Figure 2 lexer split SQL
As shown in section 2, use a regular expression to separate SQL strings.
\ S{1} | (,) {1} | (=) {1} | (\ () {1} | (\) {1} | ('[^']*') {1}
Figure 3 re used in the SQL to tokens Splitting Process
Figure 4 tokens results during actual running
Figure 5 malicious input results
(During the interview, I asked a question. If a user just entered N spaces and cut off the field-list of the SELECT statement, what should I do?
For example
SelectSid, snameFromStudentsWhereSID ='123'
In fact, in the preceding step, all units are separated. As shown in figure 5, each space occupies a tokens position. However, lexer has a nexttoken method to effectively filter out these disturbances:
Private VoidNexttoken ()
{
Position ++;
While(Position <tokens. Length & tokens [position]. Length = 0)
Position ++;
}
After, Lexer uses the followingAlgorithmTo implement various stringsFragmentProcessing
(Note: lexer has the tokens array pointer position, pointing to the elements in the tokens array currently processed by lexer)

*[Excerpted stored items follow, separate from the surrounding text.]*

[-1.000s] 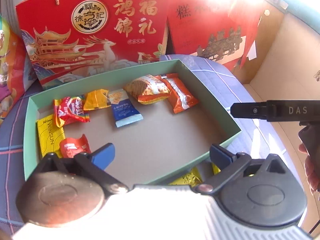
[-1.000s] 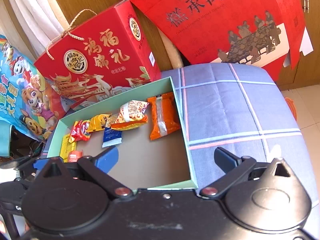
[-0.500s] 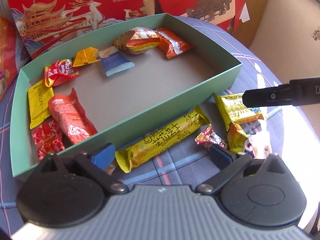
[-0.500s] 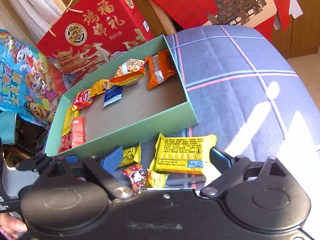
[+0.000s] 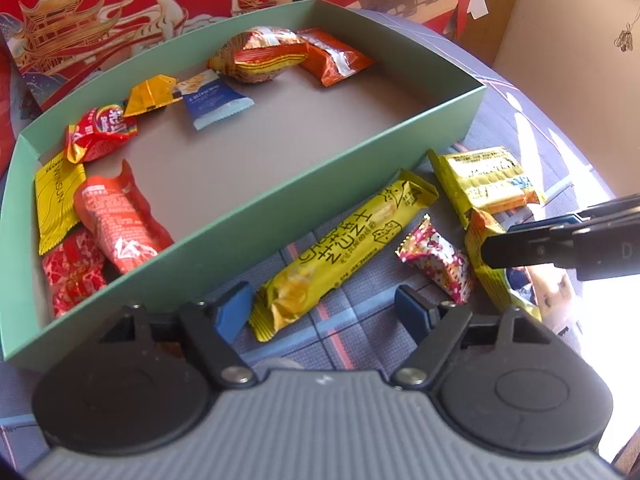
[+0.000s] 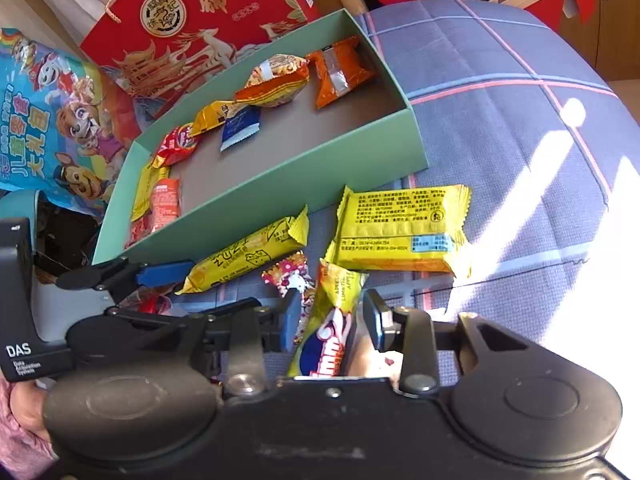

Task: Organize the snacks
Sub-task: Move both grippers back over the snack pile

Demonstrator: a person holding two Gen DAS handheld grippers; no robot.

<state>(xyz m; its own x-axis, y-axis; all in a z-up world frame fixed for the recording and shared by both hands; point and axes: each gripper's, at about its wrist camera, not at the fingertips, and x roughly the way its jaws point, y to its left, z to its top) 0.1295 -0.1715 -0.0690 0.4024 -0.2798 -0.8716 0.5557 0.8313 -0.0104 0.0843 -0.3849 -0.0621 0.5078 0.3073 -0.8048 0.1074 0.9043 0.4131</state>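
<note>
Right gripper (image 6: 331,322) is closing its jaws around a yellow-green wrapped snack (image 6: 334,320) lying on the plaid cloth (image 6: 500,120); the wrapper is sitting between the pads, contact is not clear, so no confirmed grasp yet

Left gripper (image 5: 324,312) is also closing, with the lower end of the long yellow bar (image 5: 344,252) lying between its blue pads (image 5: 230,310), not pinched

Just right of the bar a small pink-patterned candy (image 5: 434,264) is lying, then a flat yellow packet (image 5: 486,182) near the box's corner; all are sitting outside the green box (image 5: 280,216), just beside its near wall

Inside the box, wrapped snacks are lining the far and left walls: orange pouch (image 5: 332,60), blue sachet (image 5: 214,100), red pack (image 5: 116,216)

Red gift boxes (image 6: 208,24) are standing behind
</note>
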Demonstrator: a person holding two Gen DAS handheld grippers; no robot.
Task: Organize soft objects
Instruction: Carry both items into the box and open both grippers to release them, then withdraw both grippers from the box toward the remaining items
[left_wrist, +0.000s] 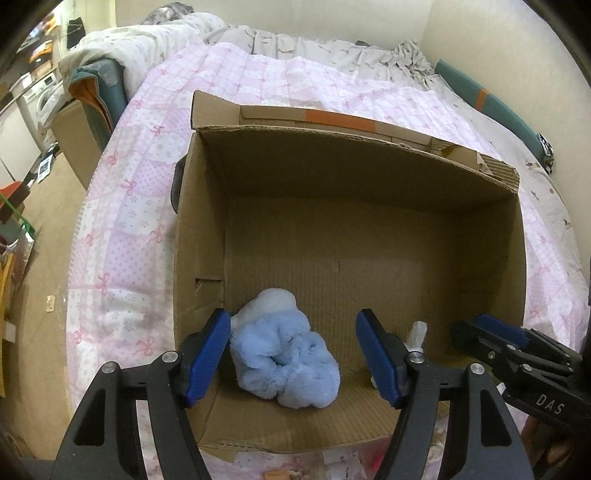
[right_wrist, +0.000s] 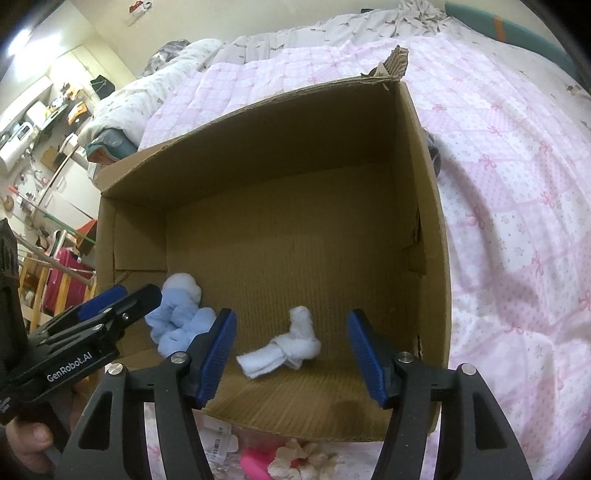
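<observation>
An open cardboard box (left_wrist: 369, 173) (right_wrist: 258, 155) stands on a pink quilted bed. A fluffy light-blue soft item (left_wrist: 284, 362) (right_wrist: 177, 317) lies on the box floor near the front left corner. My left gripper (left_wrist: 293, 317) (right_wrist: 138, 295) hangs open over it, and the item sits between the pads, close to the left one. A white knotted cloth (right_wrist: 284, 350) (left_wrist: 417, 330) lies further right on the box floor. My right gripper (right_wrist: 291, 315) (left_wrist: 469, 326) stands open just above it, with the pads apart from the cloth.
The pink quilt (left_wrist: 295, 85) surrounds the box, with grey rumpled bedding (left_wrist: 351, 51) behind. A pink object (right_wrist: 255, 461) and a floral piece (right_wrist: 303, 458) lie in front of the box. A dark item (left_wrist: 177, 184) rests against its outer side. A hand (right_wrist: 29, 443) holds the left gripper.
</observation>
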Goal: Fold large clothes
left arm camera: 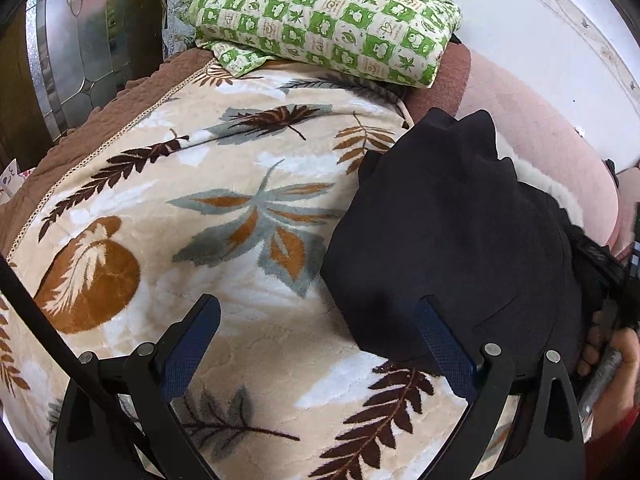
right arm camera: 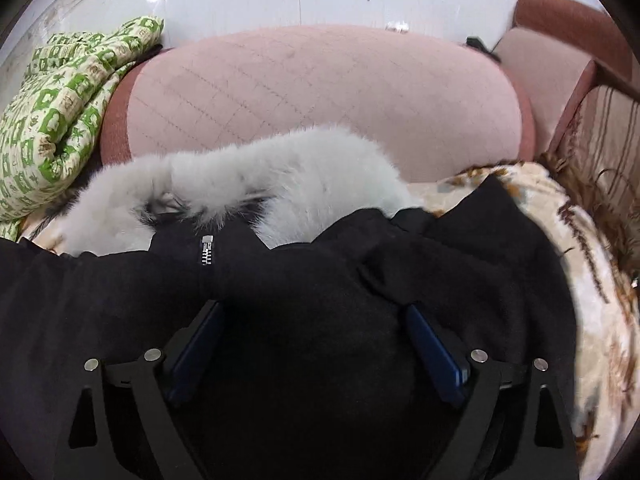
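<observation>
A black coat (left arm camera: 448, 240) lies bunched on a leaf-patterned blanket (left arm camera: 208, 184), at the right of the left wrist view. My left gripper (left arm camera: 318, 312) is open above the blanket, its right finger at the coat's near edge. In the right wrist view the black coat (right arm camera: 320, 280) fills the lower half, with a white fur collar (right arm camera: 248, 184) and a silver zipper pull (right arm camera: 207, 250) at its far side. My right gripper (right arm camera: 314, 316) is open just above the coat's black cloth, nothing between its fingers.
A folded green-and-white checked quilt (left arm camera: 328, 20) lies at the far end of the blanket, also visible at the left in the right wrist view (right arm camera: 52, 120). A pink sofa back cushion (right arm camera: 320, 100) stands behind the coat. A brown armrest (right arm camera: 568, 20) is at the right.
</observation>
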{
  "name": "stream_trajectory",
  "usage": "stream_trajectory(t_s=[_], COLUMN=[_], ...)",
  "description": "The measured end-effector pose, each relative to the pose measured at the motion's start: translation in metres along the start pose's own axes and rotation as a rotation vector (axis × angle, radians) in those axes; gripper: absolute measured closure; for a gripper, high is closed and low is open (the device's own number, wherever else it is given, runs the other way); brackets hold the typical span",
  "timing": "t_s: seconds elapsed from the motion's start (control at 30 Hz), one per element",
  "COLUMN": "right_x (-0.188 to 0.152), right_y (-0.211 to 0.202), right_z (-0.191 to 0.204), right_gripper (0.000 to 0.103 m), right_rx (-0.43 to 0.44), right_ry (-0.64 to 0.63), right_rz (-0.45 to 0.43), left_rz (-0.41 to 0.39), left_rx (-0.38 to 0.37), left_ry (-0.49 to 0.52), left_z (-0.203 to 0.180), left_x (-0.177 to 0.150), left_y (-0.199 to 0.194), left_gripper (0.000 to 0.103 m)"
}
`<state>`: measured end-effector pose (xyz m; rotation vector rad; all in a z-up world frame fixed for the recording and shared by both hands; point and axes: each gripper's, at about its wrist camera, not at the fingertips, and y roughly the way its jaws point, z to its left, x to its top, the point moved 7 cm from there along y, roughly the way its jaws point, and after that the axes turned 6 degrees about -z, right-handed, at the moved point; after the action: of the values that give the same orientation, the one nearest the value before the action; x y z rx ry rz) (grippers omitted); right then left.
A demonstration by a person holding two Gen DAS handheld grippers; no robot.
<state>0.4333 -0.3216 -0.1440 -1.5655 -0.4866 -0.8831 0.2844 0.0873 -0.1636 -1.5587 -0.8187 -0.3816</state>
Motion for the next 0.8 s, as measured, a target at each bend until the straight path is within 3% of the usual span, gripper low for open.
stream_trajectory(t_s=[0.1,0.17,0.27,0.4,0.5,0.6,0.7,0.8], right_x=[0.004,0.000,-0.020,-0.038,-0.031,-0.024,-0.036,-0.067], right_y=[-0.045,-0.058,-0.034,0.012,0.011,-0.021,-0.068,-0.105], right_z=[-0.012,-0.024,-0.052,-0.074,-0.075,-0.072,-0.072,-0.086], right_gripper=[0.010,0.010,0.010,0.001,0.001,0.001,0.001,0.001], right_rx=[-0.030,-0.078,-0.149,-0.021,-0.035,-0.057,0.038,0.121], right_ry=[-0.026,-0.031,-0.003,0.152,0.150,0.138,0.161,0.213], right_rz=[-0.124,-0.158,-0.068,0.071,0.124,0.090,0.026,0.017], left_rz=[-0.003,-0.004,-0.006,0.010,0.047,0.068,0.071,0.083], left_rx=[-0.010,-0.011,-0.007,-0.026,-0.062,-0.073,-0.083,-0.129], left_ry=[-0.014,-0.020,-0.018,-0.031,-0.080,-0.146,-0.210,-0.275], left_z=[0.002,0.003,0.003,0.004,0.012,0.026,0.042,0.051], left_x=[0.001,0.001,0.000,0.002,0.007,0.011,0.014,0.016], left_y=[-0.003,-0.004,-0.004,-0.001,0.007,0.012,0.011,0.011], left_gripper=[0.004,0.004,0.004,0.004,0.004,0.004,0.004,0.004])
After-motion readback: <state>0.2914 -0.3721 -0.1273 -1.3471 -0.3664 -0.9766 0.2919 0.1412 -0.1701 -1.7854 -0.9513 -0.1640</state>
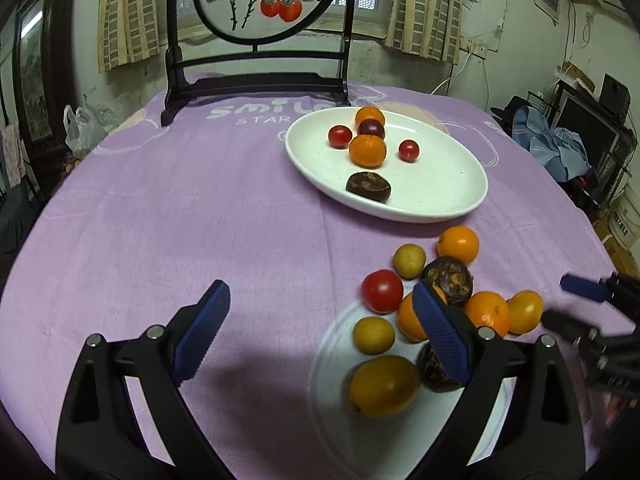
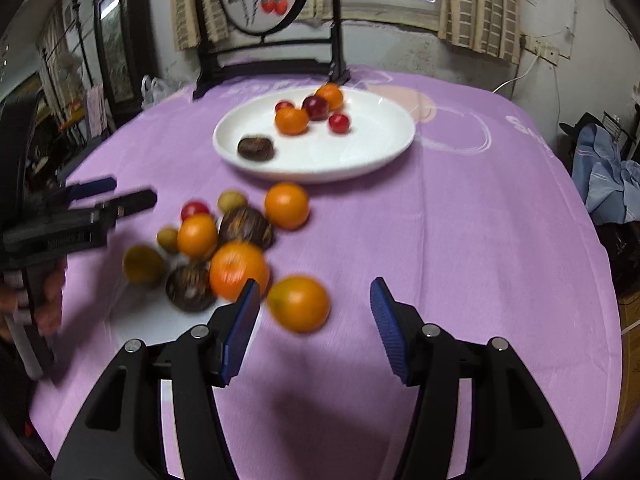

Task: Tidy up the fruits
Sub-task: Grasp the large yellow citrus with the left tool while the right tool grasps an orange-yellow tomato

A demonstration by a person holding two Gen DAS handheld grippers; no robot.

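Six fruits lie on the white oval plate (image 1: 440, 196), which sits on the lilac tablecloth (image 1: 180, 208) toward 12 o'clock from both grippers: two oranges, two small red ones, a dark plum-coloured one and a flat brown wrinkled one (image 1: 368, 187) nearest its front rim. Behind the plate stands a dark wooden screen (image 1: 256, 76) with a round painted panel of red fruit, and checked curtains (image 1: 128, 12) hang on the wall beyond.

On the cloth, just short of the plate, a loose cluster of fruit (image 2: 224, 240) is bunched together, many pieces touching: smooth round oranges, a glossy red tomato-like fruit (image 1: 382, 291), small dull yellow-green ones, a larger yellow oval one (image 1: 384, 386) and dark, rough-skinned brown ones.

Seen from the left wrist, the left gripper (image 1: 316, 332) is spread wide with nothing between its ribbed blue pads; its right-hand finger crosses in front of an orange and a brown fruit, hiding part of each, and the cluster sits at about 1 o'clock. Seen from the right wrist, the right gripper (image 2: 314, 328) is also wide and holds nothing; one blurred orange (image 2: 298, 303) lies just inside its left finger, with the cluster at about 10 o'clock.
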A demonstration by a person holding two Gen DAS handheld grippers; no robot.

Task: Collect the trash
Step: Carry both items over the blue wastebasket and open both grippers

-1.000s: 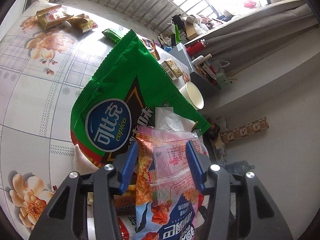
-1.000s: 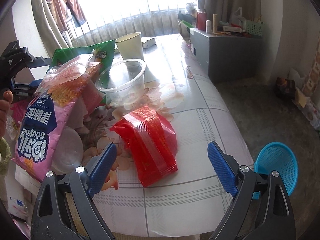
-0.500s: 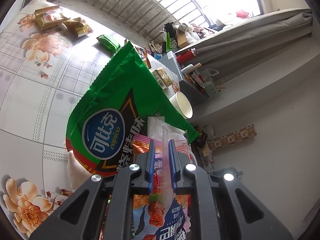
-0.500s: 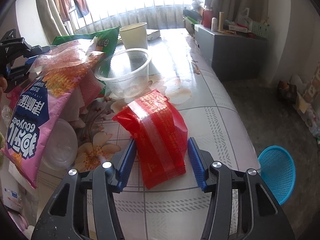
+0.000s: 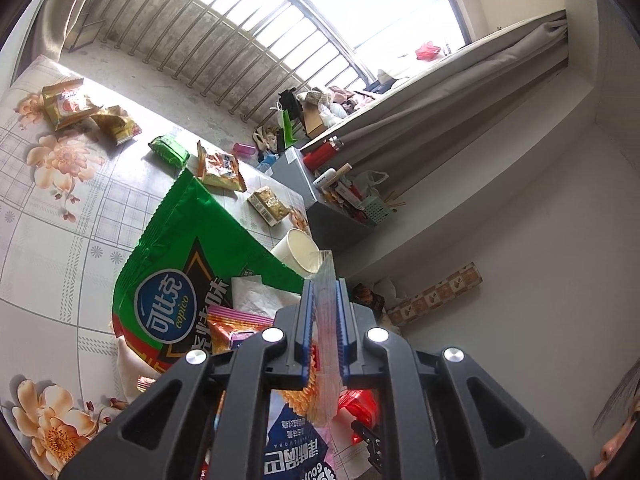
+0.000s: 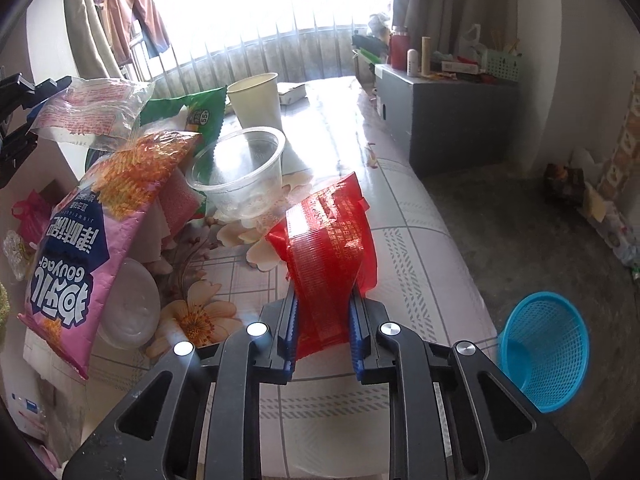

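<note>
My left gripper (image 5: 325, 284) has its jaws closing, pads pressed on a clear printed wrapper (image 5: 325, 320). In the right wrist view that wrapper (image 6: 92, 108) is up at the far left, and a pink snack bag (image 6: 80, 256) hangs lifted with it. My right gripper (image 6: 322, 300) points down at the floral table (image 6: 420, 264). Its jaws are closing too, squeezing a crumpled red wrapper (image 6: 332, 232) that bulges up between the pads.
A green chip bag (image 5: 192, 248), a paper cup (image 6: 256, 96), a clear plastic cup (image 6: 240, 176) and a white lid (image 6: 128, 304) lie near. Small snack packets (image 5: 64, 100) sit at the table's far end. A blue basket (image 6: 544, 348) stands on the floor at the right.
Both grippers went from open to closed. The left one pinched the clear wrapper and rose with it and the pink bag. The right one closed on the red wrapper, crumpling it.
</note>
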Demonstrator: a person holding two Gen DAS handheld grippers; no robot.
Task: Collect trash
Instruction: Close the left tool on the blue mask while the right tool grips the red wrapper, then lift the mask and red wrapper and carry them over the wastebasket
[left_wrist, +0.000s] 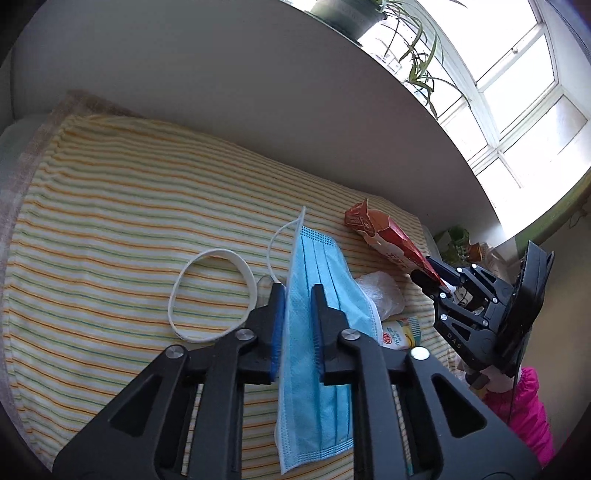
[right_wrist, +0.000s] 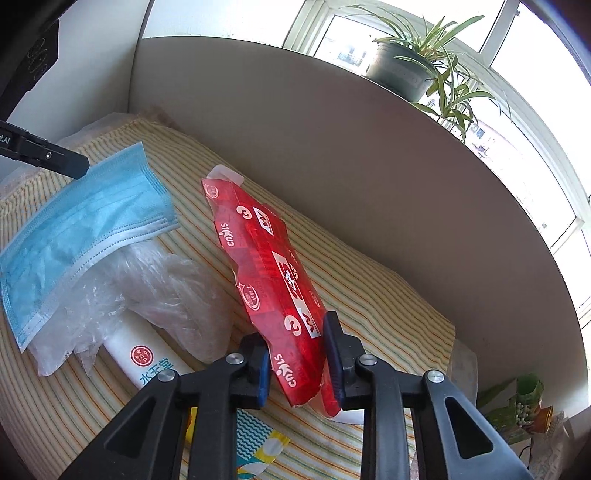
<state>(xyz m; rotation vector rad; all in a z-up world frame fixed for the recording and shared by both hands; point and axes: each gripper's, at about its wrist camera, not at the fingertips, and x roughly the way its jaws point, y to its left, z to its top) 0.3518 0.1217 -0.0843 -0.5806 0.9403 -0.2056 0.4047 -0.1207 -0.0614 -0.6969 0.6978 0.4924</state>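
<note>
My left gripper (left_wrist: 298, 291) is shut on a blue face mask (left_wrist: 317, 302) and holds it on edge above the striped cloth (left_wrist: 110, 229); the mask also shows in the right wrist view (right_wrist: 85, 221). My right gripper (right_wrist: 295, 332) is shut on a crushed red carton (right_wrist: 266, 266), lifted off the cloth; that carton shows in the left wrist view (left_wrist: 384, 236) with the right gripper (left_wrist: 430, 275) on its end. A crumpled clear plastic bag (right_wrist: 162, 291) and a white tube (right_wrist: 147, 358) lie on the cloth under the mask.
A white elastic ring (left_wrist: 212, 293) lies on the cloth left of the mask. A grey curved board (right_wrist: 369, 166) stands behind the cloth. A potted plant (right_wrist: 413, 70) sits on the sill above. A pink garment (left_wrist: 524, 410) is at the right.
</note>
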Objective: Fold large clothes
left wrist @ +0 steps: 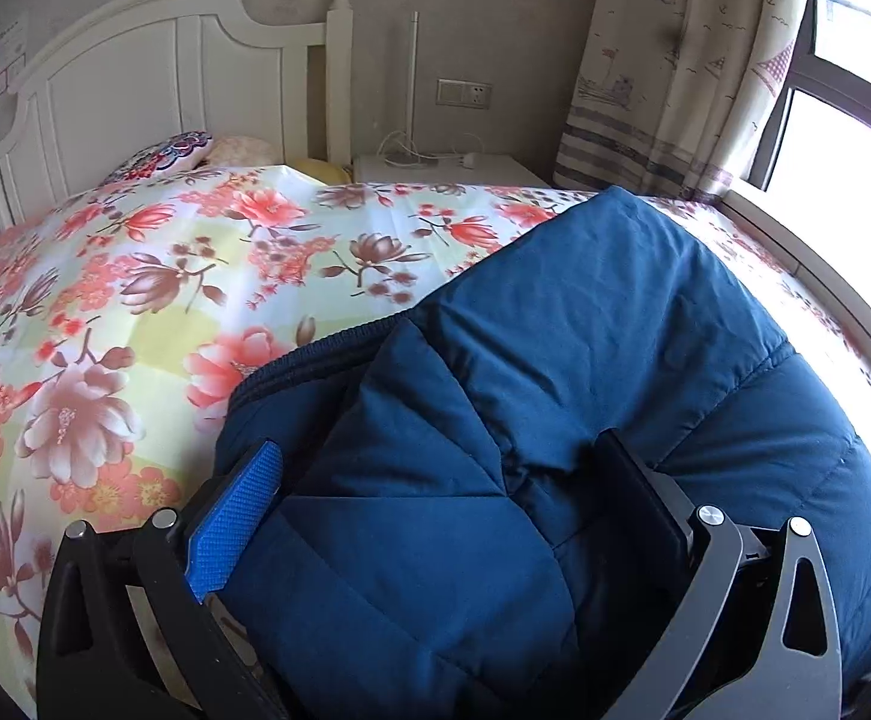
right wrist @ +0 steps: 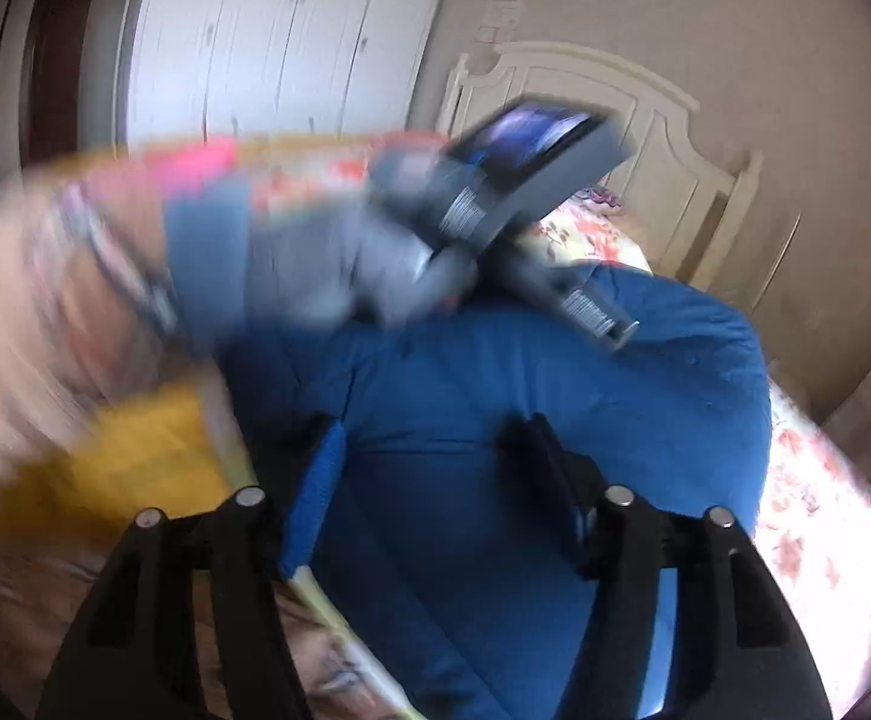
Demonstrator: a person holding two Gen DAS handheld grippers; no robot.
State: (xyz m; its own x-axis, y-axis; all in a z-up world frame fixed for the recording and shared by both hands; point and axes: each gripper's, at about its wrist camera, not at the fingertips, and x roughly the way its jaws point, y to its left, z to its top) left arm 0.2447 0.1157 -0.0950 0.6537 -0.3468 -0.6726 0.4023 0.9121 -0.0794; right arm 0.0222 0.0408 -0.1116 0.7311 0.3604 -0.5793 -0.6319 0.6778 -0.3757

1. Locate the next processing element token and use the nexttoken () method.
2. Match the token and use the match * () method.
3. process the token and use the eat * () method.
In the match phase, the following RE is used to match string fragments:
Private Const StringIntpattern =@ "^ [-+]? (0 | [1-9] \ D *) $";
Private Const StringStringpattern =@ "^ '[^'] * '$";
Private Const StringIdpattern =@ "^ [A-Za-Z _] \ W * $"
Private Const StringKeywordpattern =@ "^ [A-Za-Z] * $";
Simpledb supports the following SQL keywords:
String[] KEYWORDS = {"Select","From","Where","And","Insert","","Values",
"Delete","Update","Set","Create","Table","Varchar","View","","Index","On"};
In the Eat stage,
There are five eat methods in total: eatdelim (char) eatid () eatintconstant () eatkeyword (string) eatstringconstant, where eatdelim and eatkeyword have parameter input, according to the parameter does not understand, the corresponding separator or keyword is eaten. Others only use position to parse the token pointed by position to the specified Int or string.
It can be said that lexer completes the first step of SQL parsing.
You have to get up early tomorrow. Come here first.